L´ENFANCE | 1960-80 | 1980-85 | 1985-90 | 1990-95 | 1995-2002 | 2002-04 | PRIX

   

A seize ans, il s´installa à Madrid, seul, sans sa famille et sans un sous, mais avec un projet bien précis: Etudier et faire du cinéma. Impossible de s´inscrire à l´Ecole Officielle du Cinéma, Franco venait de la fermer. Vu qu´il ne pouvait apprendre le langage (la forme), il décida d´apprendre le fond, c´est à dire la vie. A la fin des années 60, malgré la dictature, Madrid était pour un adolescent de province, la ville, la culture et la liberté.
"Je me suis habitué (j´ai accepté, comme on accepte la maladie d´un être cher) à la réalité, à Madrid tout n´est pas luxe et divertissement. Les villes ont banlieue et pollution, bruit et misère, mais c'est également de ces imperfections, que parfois, naît leur grandeur".

Il a réalisé de nombreux et divers boulots de manière sporadique, mais ne put s´acheter sa première caméra Super huit avant de trouver un emploi "sérieux" dans la Compagnie Nationale de Téléphone espagnole. Il est resté douze ans comme auxiliaire administratif. Ces années représentent sa véritable formation.
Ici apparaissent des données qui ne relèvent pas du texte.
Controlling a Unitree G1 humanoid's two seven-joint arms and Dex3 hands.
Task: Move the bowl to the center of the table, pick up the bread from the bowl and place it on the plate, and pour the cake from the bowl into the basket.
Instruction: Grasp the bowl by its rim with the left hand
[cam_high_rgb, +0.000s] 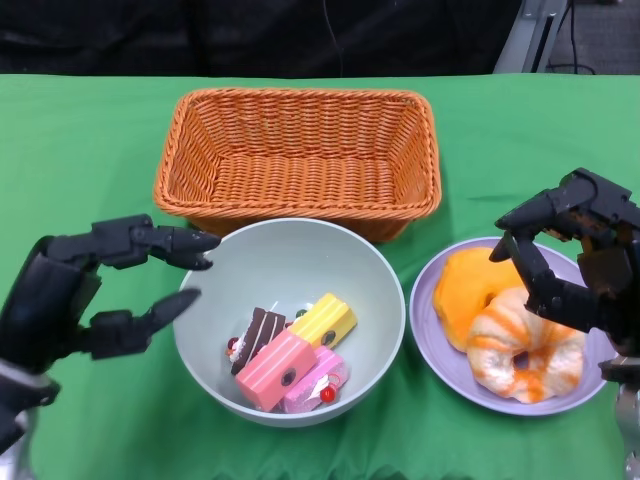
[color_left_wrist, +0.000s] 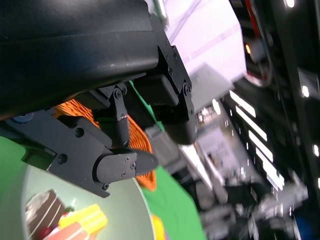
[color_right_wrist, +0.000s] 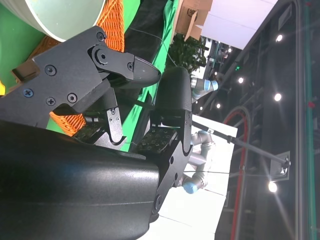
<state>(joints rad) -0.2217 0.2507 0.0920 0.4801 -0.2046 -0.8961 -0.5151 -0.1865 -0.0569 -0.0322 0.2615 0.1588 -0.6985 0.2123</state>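
Note:
A pale grey bowl (cam_high_rgb: 290, 262) stands mid-table and holds several small cake pieces (cam_high_rgb: 290, 358): pink, yellow and chocolate. Two glazed orange breads (cam_high_rgb: 505, 325) lie on the lilac plate (cam_high_rgb: 440, 362) at the right. Behind the bowl sits the orange wicker basket (cam_high_rgb: 300, 150), with nothing inside. My left hand (cam_high_rgb: 95, 290) is beside the bowl's left rim, fingers spread apart on either side of the rim, holding nothing. My right hand (cam_high_rgb: 575, 250) hovers over the plate's right side, fingers curved but apart, nothing in it. The left wrist view shows the bowl (color_left_wrist: 107, 212) with cake (color_left_wrist: 65, 220).
A green cloth (cam_high_rgb: 80, 150) covers the table. Dark background runs behind the far edge. The right wrist view shows the bowl's outside (color_right_wrist: 60, 17) and the basket (color_right_wrist: 110, 30).

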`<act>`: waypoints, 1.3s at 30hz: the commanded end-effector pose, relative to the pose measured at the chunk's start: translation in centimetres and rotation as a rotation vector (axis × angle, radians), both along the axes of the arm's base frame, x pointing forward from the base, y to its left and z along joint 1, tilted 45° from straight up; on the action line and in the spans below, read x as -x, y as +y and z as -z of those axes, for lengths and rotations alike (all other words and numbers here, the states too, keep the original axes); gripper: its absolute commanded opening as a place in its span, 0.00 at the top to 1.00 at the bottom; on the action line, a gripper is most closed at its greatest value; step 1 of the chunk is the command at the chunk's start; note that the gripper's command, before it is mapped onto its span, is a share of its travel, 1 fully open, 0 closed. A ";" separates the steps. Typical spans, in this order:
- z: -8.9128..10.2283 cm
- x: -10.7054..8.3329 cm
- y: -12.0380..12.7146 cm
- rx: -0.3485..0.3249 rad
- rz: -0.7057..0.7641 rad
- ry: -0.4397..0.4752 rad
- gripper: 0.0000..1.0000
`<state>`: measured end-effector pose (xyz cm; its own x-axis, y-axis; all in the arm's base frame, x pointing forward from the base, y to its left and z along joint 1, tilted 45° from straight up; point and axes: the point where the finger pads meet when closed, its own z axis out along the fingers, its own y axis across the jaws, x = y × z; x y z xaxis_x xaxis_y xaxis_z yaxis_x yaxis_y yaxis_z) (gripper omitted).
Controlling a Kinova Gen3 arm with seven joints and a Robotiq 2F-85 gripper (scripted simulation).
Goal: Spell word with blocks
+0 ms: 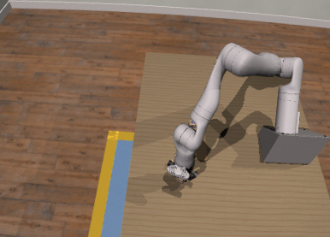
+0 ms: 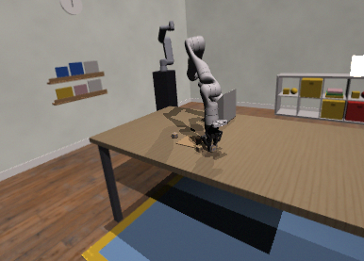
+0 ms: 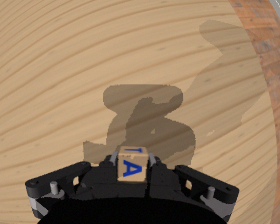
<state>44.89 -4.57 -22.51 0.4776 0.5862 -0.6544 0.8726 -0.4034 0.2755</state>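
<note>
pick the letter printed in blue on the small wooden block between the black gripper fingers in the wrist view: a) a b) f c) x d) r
a: the small wooden block held in the black gripper shows a blue A on its visible face.

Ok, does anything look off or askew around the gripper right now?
Nothing stands out. The gripper is shut on the A block, which sits squarely between the fingers with its letter facing the wrist camera. In the exterior view a small block lies alone on the table, apart from the arm; its letter is too small to read.
</note>
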 end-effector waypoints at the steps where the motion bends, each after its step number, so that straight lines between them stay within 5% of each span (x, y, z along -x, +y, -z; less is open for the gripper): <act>1: 0.0 -0.4 -0.2 0.000 -0.005 -0.005 0.74; 22: -0.1 -0.3 -0.2 0.001 -0.004 -0.004 0.74; 39: -6.4 -1.2 6.0 0.003 -0.001 -0.004 0.74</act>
<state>45.68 -0.02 -16.87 0.4826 0.5712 -0.6640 0.8690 -0.4068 0.2817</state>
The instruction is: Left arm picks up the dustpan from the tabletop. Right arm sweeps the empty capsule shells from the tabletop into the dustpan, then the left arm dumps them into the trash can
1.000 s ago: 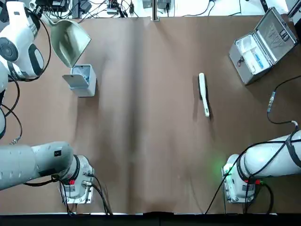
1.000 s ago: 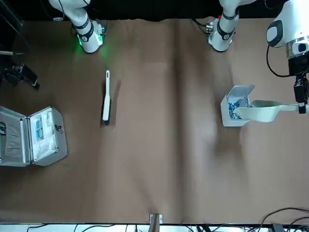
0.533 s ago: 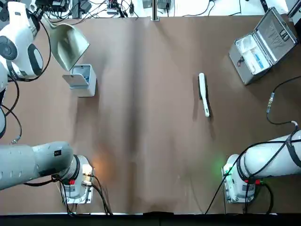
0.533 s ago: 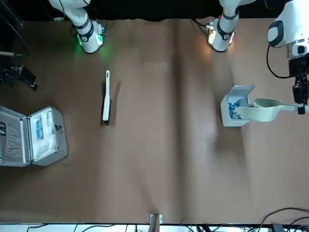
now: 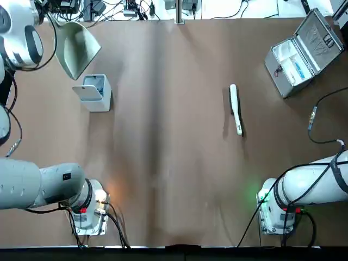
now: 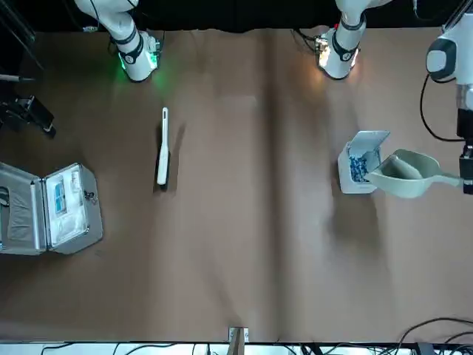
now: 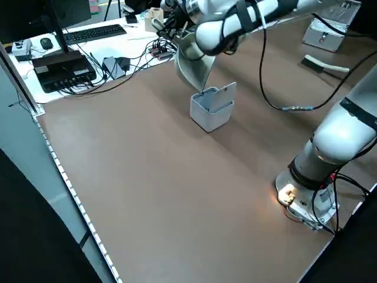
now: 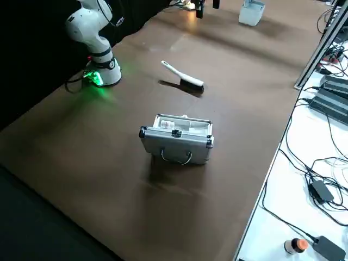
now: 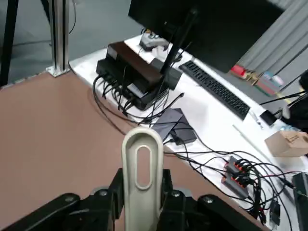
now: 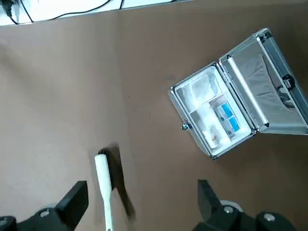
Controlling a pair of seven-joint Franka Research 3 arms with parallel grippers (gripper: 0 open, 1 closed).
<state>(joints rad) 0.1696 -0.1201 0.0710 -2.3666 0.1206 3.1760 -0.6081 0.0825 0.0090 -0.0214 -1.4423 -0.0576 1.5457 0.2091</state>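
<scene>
My left gripper (image 9: 141,188) is shut on the handle of the cream dustpan (image 5: 76,50), which hangs tilted in the air just beyond the trash can (image 5: 93,92), at the table's far left. In the front view the dustpan (image 6: 405,174) sits beside the open trash can (image 6: 358,185), with its mouth at the rim. Bluish capsule shells (image 6: 358,167) lie inside the can. My right gripper (image 10: 142,204) is open and empty, high above the white brush (image 10: 104,190).
The white brush (image 5: 235,107) lies on the table right of centre. An open silver case (image 5: 304,51) stands at the far right corner. A loose cable (image 5: 314,117) lies near the right edge. Cables and electronics crowd the desk beyond the table's far-left side.
The left arm has drawn the dustpan away from over the trash can, toward my left, and tilted it. The left base light went from green to orange. The right arm is still.
</scene>
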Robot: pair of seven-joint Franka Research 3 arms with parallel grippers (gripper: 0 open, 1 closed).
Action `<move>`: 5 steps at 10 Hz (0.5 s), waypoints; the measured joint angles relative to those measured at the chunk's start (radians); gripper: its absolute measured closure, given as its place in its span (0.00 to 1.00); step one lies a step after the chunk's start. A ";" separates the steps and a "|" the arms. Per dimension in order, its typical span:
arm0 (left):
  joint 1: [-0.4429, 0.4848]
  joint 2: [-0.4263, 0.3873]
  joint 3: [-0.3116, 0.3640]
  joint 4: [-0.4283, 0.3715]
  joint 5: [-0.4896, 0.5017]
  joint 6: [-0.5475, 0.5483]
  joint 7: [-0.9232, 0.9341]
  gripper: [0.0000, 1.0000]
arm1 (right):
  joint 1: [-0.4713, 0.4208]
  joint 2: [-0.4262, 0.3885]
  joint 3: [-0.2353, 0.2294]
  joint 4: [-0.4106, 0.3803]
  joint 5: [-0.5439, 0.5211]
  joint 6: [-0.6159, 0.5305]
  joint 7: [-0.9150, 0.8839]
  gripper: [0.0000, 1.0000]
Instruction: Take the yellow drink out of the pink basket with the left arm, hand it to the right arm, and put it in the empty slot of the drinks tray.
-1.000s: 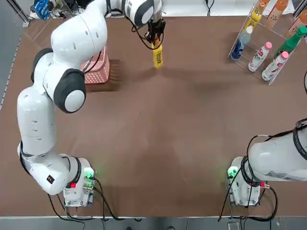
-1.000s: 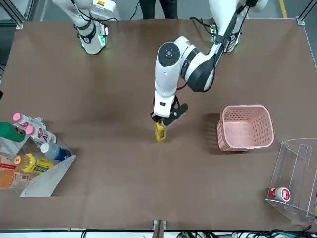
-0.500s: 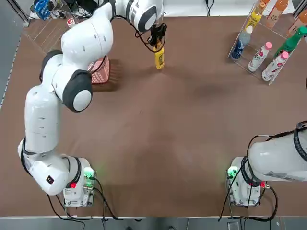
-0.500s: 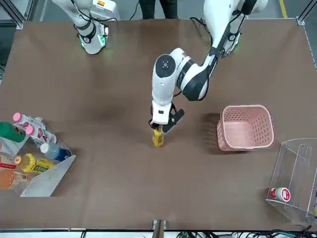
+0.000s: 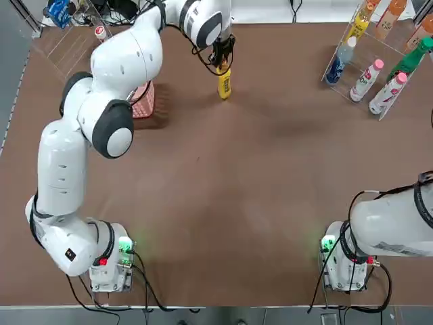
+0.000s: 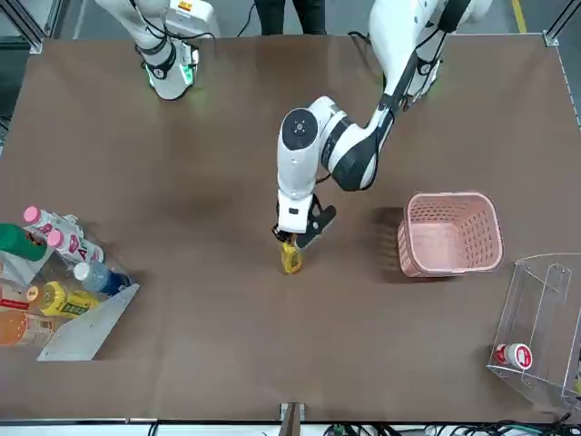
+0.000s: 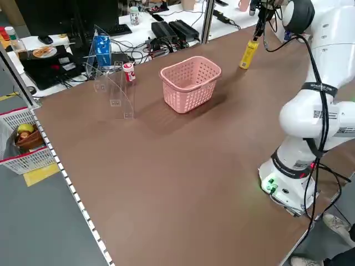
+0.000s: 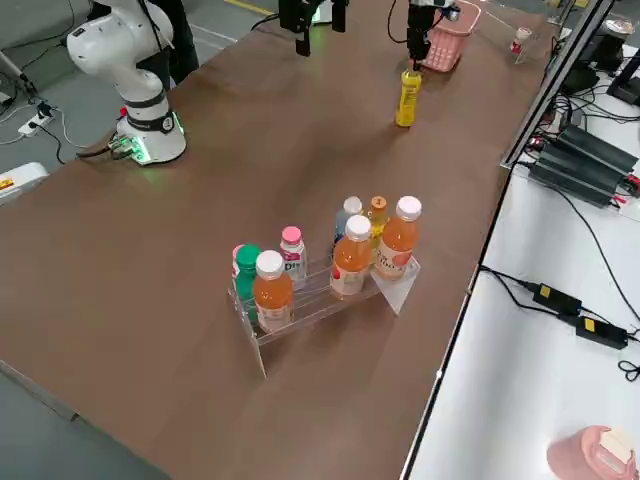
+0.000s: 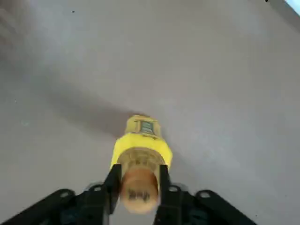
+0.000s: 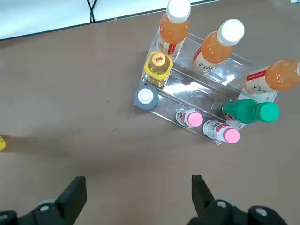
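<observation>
The yellow drink [image 5: 224, 82] stands upright on the far middle of the table, right of the pink basket [image 5: 139, 101]. My left gripper [image 5: 221, 59] is shut on its cap from above; the left wrist view shows both fingers [image 9: 111, 185] pressed against the cap of the yellow drink [image 9: 140, 150]. The front view shows the yellow drink [image 6: 291, 257] with its base at or just above the tabletop, and the basket [image 6: 449, 233] empty. The drinks tray [image 5: 379, 61] stands at the far right, full of bottles, with a bare stretch mid-rack [image 10: 194, 89]. My right gripper [image 10: 136, 197] is open, parked high.
A clear acrylic stand [image 6: 536, 336] with a small red-capped item sits at the far left corner beyond the basket. The right arm's base [image 5: 345, 261] and the left arm's base [image 5: 108, 267] are at the near edge. Open brown tabletop [image 5: 237, 189] lies between them.
The left gripper has come down with the yellow drink, bringing its base to the tabletop, and the arm's elbow has swung. The right arm has not moved.
</observation>
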 joint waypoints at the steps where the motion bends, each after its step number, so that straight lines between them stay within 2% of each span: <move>1: 0.000 -0.001 0.001 0.012 0.009 0.000 0.000 0.39 | 0.000 0.000 0.001 0.000 0.000 0.000 0.000 0.01; 3: 0.000 -0.004 0.001 0.020 0.017 -0.001 0.000 0.10 | 0.001 0.000 0.003 0.000 0.001 -0.001 -0.002 0.01; 4: 0.001 -0.011 0.002 0.024 0.017 -0.015 0.000 0.00 | 0.006 0.000 0.007 -0.002 0.003 -0.002 -0.002 0.01; 5: 0.005 -0.032 0.003 0.034 0.017 -0.063 0.002 0.00 | 0.016 0.001 0.012 -0.007 0.005 -0.004 -0.003 0.01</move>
"J´ai grandi, joui, souffert, grossi et me suis développé à Madrid. Toutes ces choses je les ai réalisées au même rythme que la ville. Ma vie et mes films sont liés à Madrid, comme les deux faces d´une même pièce de monnaie".

Le matin (à partir de très tôt) il est en contact avec une classe sociale qu'autrement il n´aurait pu connaître : la classe moyenne espagnole au début de l´époque de la consommation. Ses drames et ses misères. Un filon inépuisable pour un futur narrateur. Durant ces années il ne se cantonna pas à survivre, il aborda beaucoup d´autres choses que son travail d´administratif.

A la fin des années soixante, il écrivit des scénarios de bandes dessinées, collabora avec des revues underground comme "Star", "Víbora" et "Vibraciones", à travers de récits et points de vue sur la réalité. Au cours de l´année 1972, il commença à tourner inlassablement ses premiers courts métrages en Super huit qu'il transporte de Madrid à Barcelone.

"Je commençais à avoir un réel succès avec le Super huit, mais en même temps j´ avais déjà écarté des " authentiques modernes ". Dès lors depuis ces premiers moments j´ ai commencé à me sentir marginalisé au sein même des groupes auxquels j´appartenais par nature".

Ces courts-métrages, sans bande son (doublés par lui-même lors de la projection) ont constitué son école comme cinéaste. Il combina ses premiers pas dans le ciné avec l´ écriture. Il publia par la suite, entre autres, une nouvelle courte ("Le feu aux entrailles "), quelques roman-photos pornos ("Toda Tuya"), de multiples collaborations avec des journaux et des revues: El País, Diario 16 et La Luna… pour celle-ci il créa un personnage féminin, Patty Diphusa, dont les mémoires se publient périodiquement et qui ont été comparées par ses fanatiques à celles de Lorelei de Anita Loos.

"Dès que je prends une camera de Super huit, ma première intention est toujours celle de conteur, de narrateur d´histoires".